Prosecutors Need Conviction Integrity Units That Work

Prosecutors Need Conviction Integrity Units That Work

The Point

Over the past 32 years, more than 2,500 people have been exonerated—many of whom were convicted because of police or prosecutorial misconduct. Prosecutors have a responsibility to meaningfully review claims of innocence and swiftly correct those injustices. 

Prosecutors should seek justice, not just convictions:

  • Prosecutors should establish conviction integrity units (CIUs) that are well-resourced, independent, flexible, and transparent. They should use their unfettered access to case files and evidence to investigate every potentially meritorious claim of innocence brought to their attention, even if the conviction came from a guilty plea.
  • Prosecutors should staff CIUs with people who have diverse backgrounds and experiences and are committed to working with defense organizations and members of the post-conviction legal community to establish best practices. 
  • All prosecutors—not just local district attorneys—need effective CIUs, or similar efforts, to address wrongful convictions. Some attorneys general have set up conviction integrity units, though none have resulted in an exoneration so far. That may be due to unnecessary barriers, like only reviewing claims based on entirely new evidence, which should be eliminated.
  • Prosecutors should routinely evaluate the work of their CIUs to make sure they are working. Too many established CIUs have failed to exonerate a single person since their creation. As Josie Duffy Rice explained in The Appeal, “The mere fact that a CIU exists means very little — several have accomplished nothing. In fact, of the 33 offices listed in the [2018] report, 12 of them have never exonerated a single person. Another five offices have exonerated only one.”   

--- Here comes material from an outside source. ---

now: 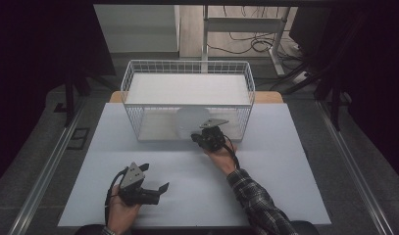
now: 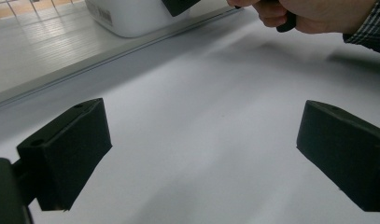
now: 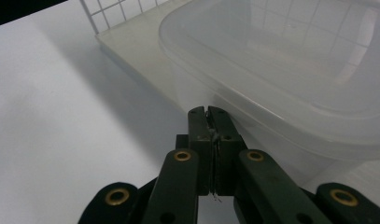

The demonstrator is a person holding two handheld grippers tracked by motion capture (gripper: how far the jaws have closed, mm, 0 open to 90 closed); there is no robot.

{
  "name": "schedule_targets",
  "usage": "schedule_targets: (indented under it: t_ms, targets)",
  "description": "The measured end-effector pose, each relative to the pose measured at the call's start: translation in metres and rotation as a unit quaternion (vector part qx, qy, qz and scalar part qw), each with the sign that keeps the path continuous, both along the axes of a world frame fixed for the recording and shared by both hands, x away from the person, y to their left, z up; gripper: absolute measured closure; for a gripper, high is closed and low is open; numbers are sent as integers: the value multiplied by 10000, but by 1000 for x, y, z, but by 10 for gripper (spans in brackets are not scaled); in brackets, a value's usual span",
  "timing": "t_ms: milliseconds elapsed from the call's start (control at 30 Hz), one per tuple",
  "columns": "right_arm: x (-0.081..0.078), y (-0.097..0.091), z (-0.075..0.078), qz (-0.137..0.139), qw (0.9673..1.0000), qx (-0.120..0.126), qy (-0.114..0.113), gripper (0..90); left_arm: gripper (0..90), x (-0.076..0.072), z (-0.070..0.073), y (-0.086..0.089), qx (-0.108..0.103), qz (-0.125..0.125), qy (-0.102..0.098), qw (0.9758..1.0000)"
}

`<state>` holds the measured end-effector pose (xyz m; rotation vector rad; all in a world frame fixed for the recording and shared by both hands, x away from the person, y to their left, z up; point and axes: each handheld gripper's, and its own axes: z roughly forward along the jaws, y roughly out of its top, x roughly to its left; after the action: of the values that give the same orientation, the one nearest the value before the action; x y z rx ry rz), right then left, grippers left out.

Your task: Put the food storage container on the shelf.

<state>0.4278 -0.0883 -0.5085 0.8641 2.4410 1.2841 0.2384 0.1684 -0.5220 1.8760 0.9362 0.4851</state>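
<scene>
Clear plastic container (image 3: pixel 290 79) sits right ahead of the right gripper (image 3: pixel 208 111), in the open front of the white wire basket (image 1: pixel 187 66). Container is translucent w/ rounded corners & a broad rim; right gripper view shows that rim just above & beyond the jaw tips. Whether the tips touch the container wall – can't tell, they're v. close. High view shows the container (image 1: pixel 189 122) as a pale rounded shape just left of the right gripper (image 1: pixel 199 138), at the basket's near edge.

Right gripper: clenched, jaws pressed flat together, nothing visibly between them. Hand behind it, plaid sleeve (image 1: pixel 258 200) trailing back toward the near edge of the worktop (image 1: pixel 285 161).

Basket: wire grid walls, pale flat floor inside; its base edge runs left of the right gripper's jaws in the right gripper view. It stands at the far side of the worktop.

Left gripper (image 1: pixel 155 188): released, jaws wide apart, nothing between – bare worktop (image 2: pixel 201 140) under them. It's low over the near left part of the worktop, well apart from container & basket. In the left gripper view the container (image 2: pixel 127 16) is far ahead at upper left, w/ a label on its side, and the other hand (image 2: pixel 313 14) at upper right.

Beyond the worktop: floor w/ cables (image 1: pixel 246 44) & a desk frame.
</scene>
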Motion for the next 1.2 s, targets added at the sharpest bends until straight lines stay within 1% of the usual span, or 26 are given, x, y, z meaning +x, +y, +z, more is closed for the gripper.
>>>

Prosecutorial misconduct and obstruction have stolen decades of freedom from people:

  • “The role of a prosecutor is to do justice, not reflexively defend convictions even if they violate the Constitution, incarcerate the innocent, and reward misconduct by government officials,” explained Lara Bazelon in a report for The Appeal Lab
  • More than half of wrongful convictions involve official misconduct by either police or prosecutors. One notable example is the case of Orlando Maisonet, who was exonerated in 2019. Maisonet’s lawyers argued that the prosecutor in his case, Roger King, “presented false evidence, withheld relevant evidence from defense lawyers, and failed in his obligation to notify the court of possible perjured testimony,” according to reporting by The Philadelphia Inquirer. The judge agreed and vacated Maisonet’s conviction, ultimately leading to his release.  
  • Prosecutorial opposition to innocence claims means innocent people spend even more time behind bars. By arbitrarily opposing requests for DNA testing, filing appeals when convictions are overturned, and seeking new trials when innocence is clear, prosecutors exacerbate the severe harm the system has already wrought.